[whatwg] <h1> to <h6> in <body>

Matthew Thomas mpt at myrealbox.com
Fri Apr 1 02:17:44 PST 2005

Ian Hickson wrote:
 > Note that the difference between <title> and <h1> is not that <title>
 > is expected to include author information or whatever.

You personally may not expect it, but that is the inevitable and 
unsurprising effect of it being used as "a context-free label to be used
to describe the page elsewhere", in the absence of simply-specified and 
-supported markup for author, publisher, parent, and so on.

 > The example I gave earlier, of a Wikipedia page, shows the difference
 > I meant:
 >    <title>Main Page - Wikipedia, the Free Encyclopedia</title>
 >    ...
 >    <h1>Main Page</h1>

That example shows what I was talking about: <title> being used to 
contain non-title data -- the publisher in this case -- separated by 
arbitrary (and therefore difficult-to-parse) punctuation from the title 

 > Another example:
 >    <title>Introduction to the mating rituals of bees</title>
 >    ...
 >    <h1>Introduction</h1>

And that's an unrealistic example, because it's treating two definitions 
of the word "Introduction" as if they were the same. (As a heading by 
itself, "Introduction" means an introductory section; but "Introduction 
to X" means a basic presentation of X.) As you collect more realistic 
examples, you'll find that they follow the pattern I described.

 > The point is that the <title> has to stand alone and represent the
 > document when taken out of context, whereas the <h1> is the header of
 > a document _in the context of the page_, i.e. when people already know
 > what the basic subject area is.
 > Thus the <title> is not in any sense the parent of the <h1> or other
 > headers.

Not in Web pages designed to work with HTML 4 browsers, no.

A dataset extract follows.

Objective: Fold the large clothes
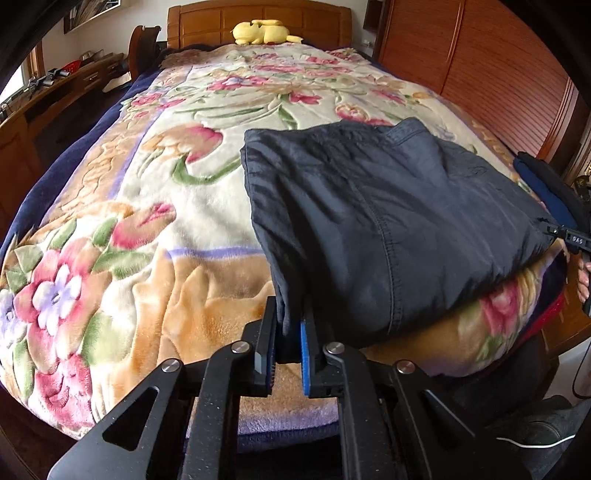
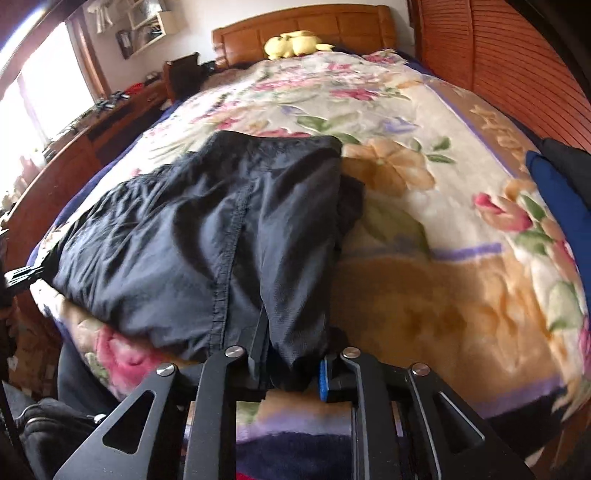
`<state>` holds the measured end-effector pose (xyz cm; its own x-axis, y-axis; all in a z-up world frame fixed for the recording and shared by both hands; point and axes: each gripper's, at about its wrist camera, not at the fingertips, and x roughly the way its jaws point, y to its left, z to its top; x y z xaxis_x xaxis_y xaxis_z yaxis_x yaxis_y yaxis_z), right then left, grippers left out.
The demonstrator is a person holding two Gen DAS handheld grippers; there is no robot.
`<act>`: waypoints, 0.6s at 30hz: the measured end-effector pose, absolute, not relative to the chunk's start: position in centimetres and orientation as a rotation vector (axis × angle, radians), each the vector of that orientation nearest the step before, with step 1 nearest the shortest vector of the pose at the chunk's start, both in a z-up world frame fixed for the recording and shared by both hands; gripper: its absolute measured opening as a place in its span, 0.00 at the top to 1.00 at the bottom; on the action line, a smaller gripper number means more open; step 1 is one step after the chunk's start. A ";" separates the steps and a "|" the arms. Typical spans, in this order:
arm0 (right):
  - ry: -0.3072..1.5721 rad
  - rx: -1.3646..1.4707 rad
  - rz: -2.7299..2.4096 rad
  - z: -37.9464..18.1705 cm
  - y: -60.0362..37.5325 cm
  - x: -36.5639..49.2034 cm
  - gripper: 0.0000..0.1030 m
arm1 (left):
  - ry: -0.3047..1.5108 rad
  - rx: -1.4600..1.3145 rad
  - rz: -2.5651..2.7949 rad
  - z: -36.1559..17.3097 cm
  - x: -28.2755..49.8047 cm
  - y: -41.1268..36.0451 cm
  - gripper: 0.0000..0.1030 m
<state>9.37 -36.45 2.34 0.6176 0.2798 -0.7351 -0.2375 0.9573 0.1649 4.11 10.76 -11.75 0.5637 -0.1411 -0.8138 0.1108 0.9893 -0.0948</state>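
Left wrist view: my left gripper (image 1: 290, 341) clamped on near corner of dark garment (image 1: 388, 221), which lies folded on floral blanket (image 1: 129, 221) at bed's foot | Right wrist view: my right gripper (image 2: 291, 365) pinching garment's (image 2: 207, 229) other near corner; yellow plush toy (image 2: 295, 44) by headboard

A garment (image 1: 373, 221) lies on a blanket (image 1: 166, 206) that covers the bed, near the foot edge, and its near hem hangs over that edge. The left gripper (image 1: 290, 332) pinches its near left corner and the right gripper (image 2: 291, 365) its near right corner. Behind, a plush toy (image 1: 262, 32) rests against the headboard (image 1: 258, 18); a desk (image 2: 88, 125) stands left of the bed.
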 end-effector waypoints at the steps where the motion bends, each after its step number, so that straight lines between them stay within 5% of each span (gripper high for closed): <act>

But if 
you're requiring new browsers to present some rel= values, you could 
take advantage of that to let <title> really be a title.

 > > It is a bad idea for the meaning of an element to be markedly
 > > different from the meaning of its name. That is likely to cause
 > > confusion, non-conformance, and disrespect for the spec in general.
 > While I agree with this in general, and while I am aware of a huge
 > number of cases where the HTML language faito follow ls this design
 > principle, I don't see its relevance in this particular case.

The relevance is that it is exactly what you were planning to do with 

 > > Authors have been encouraged to misuse <title> so far for a
 > > different reason: the lack of a well-defined standard for presenting
 > > the other information they want shown in document summaries. So a
 > > better idea would be to explicitly define a very limited number of
 > > rel= attributes (as you already plan to do) to contain the non-title
 > > data that authors most often put in <title> -- mainly author and
 > > publisher -- and perhaps allow the rel= attribute to be placed in
 > > elements other than <link> and <a>.
 > While this sounds like a good idea in principle, I don't see how it
 > affects my point (in terms of the examples above).

The point is that you can do that to avoid entrenching a mismatch 
between the meaning of the <title> element and the meaning of its name.